WHAT NEEDS TO BE DONE: Would you show every line from the records that holds "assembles"?

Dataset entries
────
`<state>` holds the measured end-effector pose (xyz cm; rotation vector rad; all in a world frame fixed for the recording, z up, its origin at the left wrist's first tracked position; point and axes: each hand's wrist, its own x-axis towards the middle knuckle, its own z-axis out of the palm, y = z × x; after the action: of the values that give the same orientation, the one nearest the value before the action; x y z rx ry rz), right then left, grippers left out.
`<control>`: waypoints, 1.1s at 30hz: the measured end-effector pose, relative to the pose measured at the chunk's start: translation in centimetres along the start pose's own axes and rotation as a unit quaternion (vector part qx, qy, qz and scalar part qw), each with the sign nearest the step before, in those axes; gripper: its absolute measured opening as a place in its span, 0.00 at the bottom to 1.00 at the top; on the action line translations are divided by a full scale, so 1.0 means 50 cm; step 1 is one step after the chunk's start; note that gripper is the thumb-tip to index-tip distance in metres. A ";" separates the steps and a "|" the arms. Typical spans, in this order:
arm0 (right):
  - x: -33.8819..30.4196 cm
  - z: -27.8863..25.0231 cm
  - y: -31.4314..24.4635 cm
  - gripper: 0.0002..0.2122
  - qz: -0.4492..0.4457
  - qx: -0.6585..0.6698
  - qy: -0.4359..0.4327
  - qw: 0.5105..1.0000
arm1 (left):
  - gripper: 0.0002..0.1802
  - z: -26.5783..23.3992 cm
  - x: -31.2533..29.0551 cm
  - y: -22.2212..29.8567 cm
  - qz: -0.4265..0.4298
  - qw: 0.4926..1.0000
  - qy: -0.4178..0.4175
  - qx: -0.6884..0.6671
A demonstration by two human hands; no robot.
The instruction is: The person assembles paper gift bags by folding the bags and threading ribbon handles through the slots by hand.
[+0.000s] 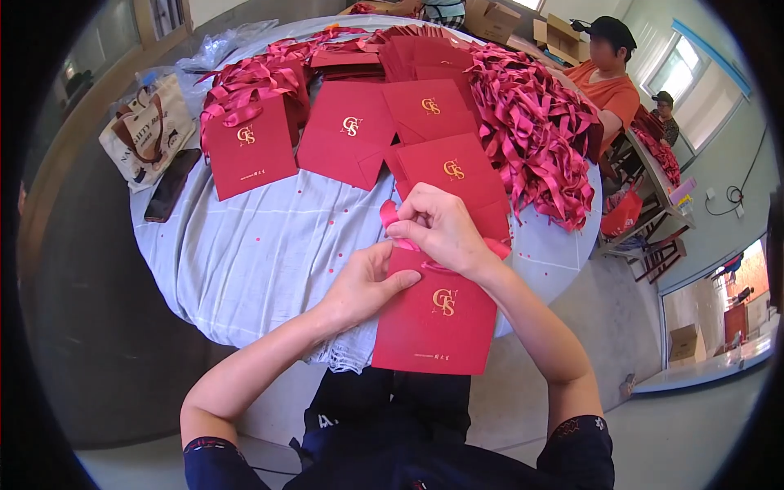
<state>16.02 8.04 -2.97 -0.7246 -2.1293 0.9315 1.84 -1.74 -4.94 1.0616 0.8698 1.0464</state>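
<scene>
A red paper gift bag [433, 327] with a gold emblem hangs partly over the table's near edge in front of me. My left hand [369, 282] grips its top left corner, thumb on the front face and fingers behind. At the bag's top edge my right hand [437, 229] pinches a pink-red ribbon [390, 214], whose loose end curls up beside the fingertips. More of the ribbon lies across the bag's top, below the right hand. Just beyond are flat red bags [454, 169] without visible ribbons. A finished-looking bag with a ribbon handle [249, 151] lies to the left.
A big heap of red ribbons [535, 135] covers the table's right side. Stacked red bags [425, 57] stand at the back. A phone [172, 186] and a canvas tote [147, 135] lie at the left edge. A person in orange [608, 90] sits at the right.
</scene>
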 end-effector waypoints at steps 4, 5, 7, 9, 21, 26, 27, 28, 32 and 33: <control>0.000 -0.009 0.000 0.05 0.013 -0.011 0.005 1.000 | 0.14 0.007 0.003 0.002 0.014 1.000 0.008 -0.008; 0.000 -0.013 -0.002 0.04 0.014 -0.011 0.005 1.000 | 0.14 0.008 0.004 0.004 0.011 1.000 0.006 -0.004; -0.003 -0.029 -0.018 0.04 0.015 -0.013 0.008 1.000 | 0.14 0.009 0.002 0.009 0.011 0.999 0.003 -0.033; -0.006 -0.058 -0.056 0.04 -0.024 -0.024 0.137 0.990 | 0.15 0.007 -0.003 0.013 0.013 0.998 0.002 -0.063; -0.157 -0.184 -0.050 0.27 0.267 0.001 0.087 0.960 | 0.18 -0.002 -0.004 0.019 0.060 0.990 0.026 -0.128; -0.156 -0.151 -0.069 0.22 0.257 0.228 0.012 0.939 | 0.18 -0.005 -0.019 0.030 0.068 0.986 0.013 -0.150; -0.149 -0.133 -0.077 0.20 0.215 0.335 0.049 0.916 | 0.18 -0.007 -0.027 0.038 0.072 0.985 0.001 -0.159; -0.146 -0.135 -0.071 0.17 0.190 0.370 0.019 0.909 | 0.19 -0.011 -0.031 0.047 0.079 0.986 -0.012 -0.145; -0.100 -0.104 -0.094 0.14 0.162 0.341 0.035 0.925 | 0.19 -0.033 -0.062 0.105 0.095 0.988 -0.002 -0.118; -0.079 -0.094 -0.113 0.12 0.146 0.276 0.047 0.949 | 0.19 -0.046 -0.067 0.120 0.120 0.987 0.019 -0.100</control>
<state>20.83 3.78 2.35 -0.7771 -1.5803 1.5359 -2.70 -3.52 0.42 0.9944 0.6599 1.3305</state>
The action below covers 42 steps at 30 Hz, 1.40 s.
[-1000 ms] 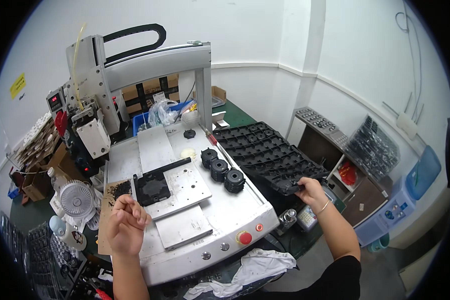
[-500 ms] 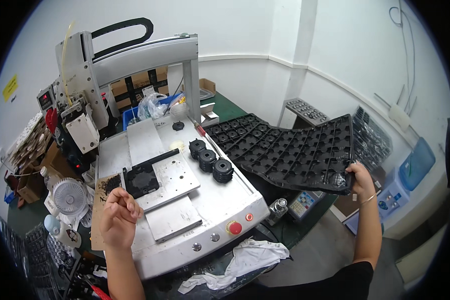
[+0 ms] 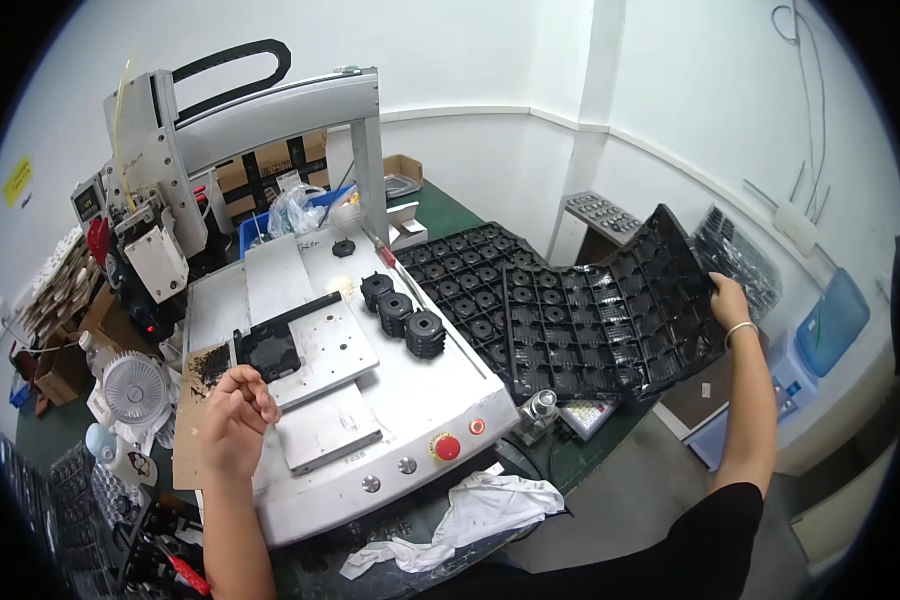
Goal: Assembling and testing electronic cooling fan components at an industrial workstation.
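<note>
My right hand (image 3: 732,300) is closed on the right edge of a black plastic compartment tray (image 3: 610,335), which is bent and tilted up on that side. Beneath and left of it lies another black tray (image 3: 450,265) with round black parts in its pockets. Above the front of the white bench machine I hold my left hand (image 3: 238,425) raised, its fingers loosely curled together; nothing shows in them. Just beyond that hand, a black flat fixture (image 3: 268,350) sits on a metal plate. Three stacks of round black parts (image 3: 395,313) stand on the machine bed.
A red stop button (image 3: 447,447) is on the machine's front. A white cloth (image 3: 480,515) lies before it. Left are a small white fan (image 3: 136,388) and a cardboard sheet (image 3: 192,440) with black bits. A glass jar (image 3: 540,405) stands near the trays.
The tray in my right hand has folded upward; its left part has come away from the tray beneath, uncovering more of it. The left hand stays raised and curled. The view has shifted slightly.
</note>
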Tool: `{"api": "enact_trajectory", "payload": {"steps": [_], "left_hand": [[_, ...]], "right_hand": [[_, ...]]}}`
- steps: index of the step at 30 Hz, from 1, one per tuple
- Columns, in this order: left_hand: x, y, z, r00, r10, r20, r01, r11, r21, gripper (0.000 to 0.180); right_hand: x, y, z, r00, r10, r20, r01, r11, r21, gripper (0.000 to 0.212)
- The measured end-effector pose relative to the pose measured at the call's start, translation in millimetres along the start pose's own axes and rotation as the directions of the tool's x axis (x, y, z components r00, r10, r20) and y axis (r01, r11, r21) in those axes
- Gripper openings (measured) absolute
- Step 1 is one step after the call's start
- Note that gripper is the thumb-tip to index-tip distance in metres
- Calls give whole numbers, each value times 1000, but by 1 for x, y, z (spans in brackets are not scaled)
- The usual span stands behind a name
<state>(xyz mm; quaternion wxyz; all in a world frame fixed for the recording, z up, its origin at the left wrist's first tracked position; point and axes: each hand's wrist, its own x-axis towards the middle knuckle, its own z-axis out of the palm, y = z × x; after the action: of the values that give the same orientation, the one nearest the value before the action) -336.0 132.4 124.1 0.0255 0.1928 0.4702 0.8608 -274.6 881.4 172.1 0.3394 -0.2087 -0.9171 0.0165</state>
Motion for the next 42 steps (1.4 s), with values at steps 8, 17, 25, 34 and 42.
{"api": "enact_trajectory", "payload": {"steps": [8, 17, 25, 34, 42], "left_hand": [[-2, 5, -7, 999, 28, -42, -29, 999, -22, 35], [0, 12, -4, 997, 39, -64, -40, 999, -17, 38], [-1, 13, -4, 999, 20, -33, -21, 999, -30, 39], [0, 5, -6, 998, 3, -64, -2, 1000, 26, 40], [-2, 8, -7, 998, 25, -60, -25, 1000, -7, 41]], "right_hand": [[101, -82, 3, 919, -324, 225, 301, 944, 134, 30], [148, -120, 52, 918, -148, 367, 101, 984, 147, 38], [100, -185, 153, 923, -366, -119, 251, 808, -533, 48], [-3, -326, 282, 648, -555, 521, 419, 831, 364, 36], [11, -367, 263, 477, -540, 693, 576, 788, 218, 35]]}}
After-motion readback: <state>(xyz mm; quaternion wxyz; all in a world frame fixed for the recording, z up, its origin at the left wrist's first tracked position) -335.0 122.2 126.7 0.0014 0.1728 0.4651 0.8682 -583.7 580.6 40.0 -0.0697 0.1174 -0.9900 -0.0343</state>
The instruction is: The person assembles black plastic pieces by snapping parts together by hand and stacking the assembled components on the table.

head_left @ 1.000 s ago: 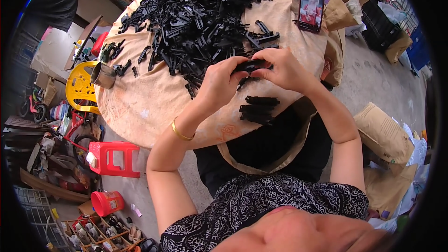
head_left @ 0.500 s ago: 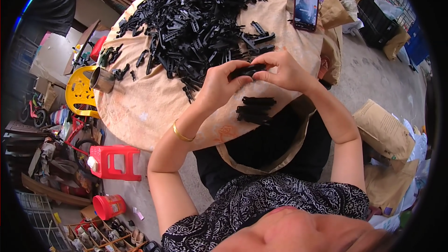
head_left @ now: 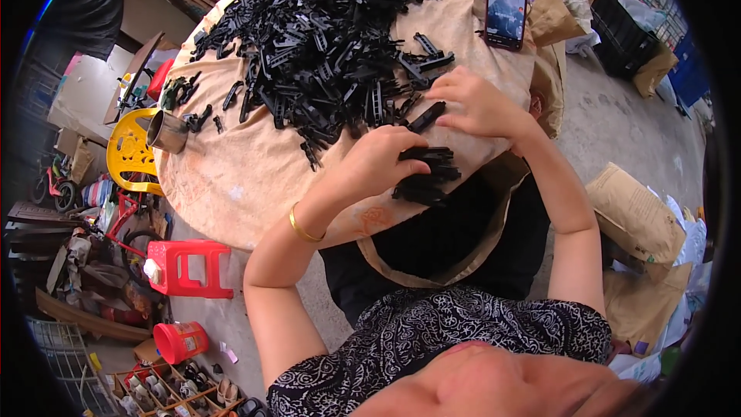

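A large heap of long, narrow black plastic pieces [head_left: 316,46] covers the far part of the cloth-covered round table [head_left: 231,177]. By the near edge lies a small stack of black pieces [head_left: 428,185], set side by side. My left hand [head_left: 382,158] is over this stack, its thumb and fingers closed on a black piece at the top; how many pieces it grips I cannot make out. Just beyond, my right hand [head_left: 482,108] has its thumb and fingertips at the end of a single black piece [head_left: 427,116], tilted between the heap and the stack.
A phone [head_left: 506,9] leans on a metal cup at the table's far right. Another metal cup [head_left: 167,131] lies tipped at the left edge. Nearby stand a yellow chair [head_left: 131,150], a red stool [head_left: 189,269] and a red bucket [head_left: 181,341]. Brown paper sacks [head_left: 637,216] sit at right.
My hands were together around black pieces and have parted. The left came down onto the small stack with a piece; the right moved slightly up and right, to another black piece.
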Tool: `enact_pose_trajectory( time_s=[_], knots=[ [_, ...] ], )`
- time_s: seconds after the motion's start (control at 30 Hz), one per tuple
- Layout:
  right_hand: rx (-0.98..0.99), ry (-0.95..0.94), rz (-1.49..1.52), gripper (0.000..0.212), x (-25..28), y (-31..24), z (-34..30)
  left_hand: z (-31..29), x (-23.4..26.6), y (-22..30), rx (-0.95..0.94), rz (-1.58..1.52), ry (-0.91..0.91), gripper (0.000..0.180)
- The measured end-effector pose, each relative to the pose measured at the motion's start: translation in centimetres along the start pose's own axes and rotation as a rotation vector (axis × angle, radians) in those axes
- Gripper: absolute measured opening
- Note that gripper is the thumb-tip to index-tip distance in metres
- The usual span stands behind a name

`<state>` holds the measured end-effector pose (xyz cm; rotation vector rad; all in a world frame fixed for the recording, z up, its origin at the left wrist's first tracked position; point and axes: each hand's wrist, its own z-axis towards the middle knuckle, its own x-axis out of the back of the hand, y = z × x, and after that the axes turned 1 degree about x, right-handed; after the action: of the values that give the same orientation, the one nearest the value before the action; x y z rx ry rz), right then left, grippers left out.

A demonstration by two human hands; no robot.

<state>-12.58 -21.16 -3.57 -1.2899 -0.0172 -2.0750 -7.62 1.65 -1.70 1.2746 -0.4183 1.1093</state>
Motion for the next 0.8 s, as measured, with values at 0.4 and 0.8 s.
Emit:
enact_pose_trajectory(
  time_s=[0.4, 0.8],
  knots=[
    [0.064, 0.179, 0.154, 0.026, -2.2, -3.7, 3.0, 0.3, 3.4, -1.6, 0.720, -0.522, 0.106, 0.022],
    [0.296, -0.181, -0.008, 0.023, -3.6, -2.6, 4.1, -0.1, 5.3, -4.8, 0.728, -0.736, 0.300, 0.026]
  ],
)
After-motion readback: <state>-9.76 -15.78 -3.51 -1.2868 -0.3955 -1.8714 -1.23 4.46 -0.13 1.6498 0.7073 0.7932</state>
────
ANSWER FOR THIS EXERCISE:
The instruction is: The person assembles paper gift bags by folding the bags and threading ribbon handles through the slots by hand.
The instruction is: The person assembles black plastic pieces by snapping parts together by hand and stacking the assembled components on the table.

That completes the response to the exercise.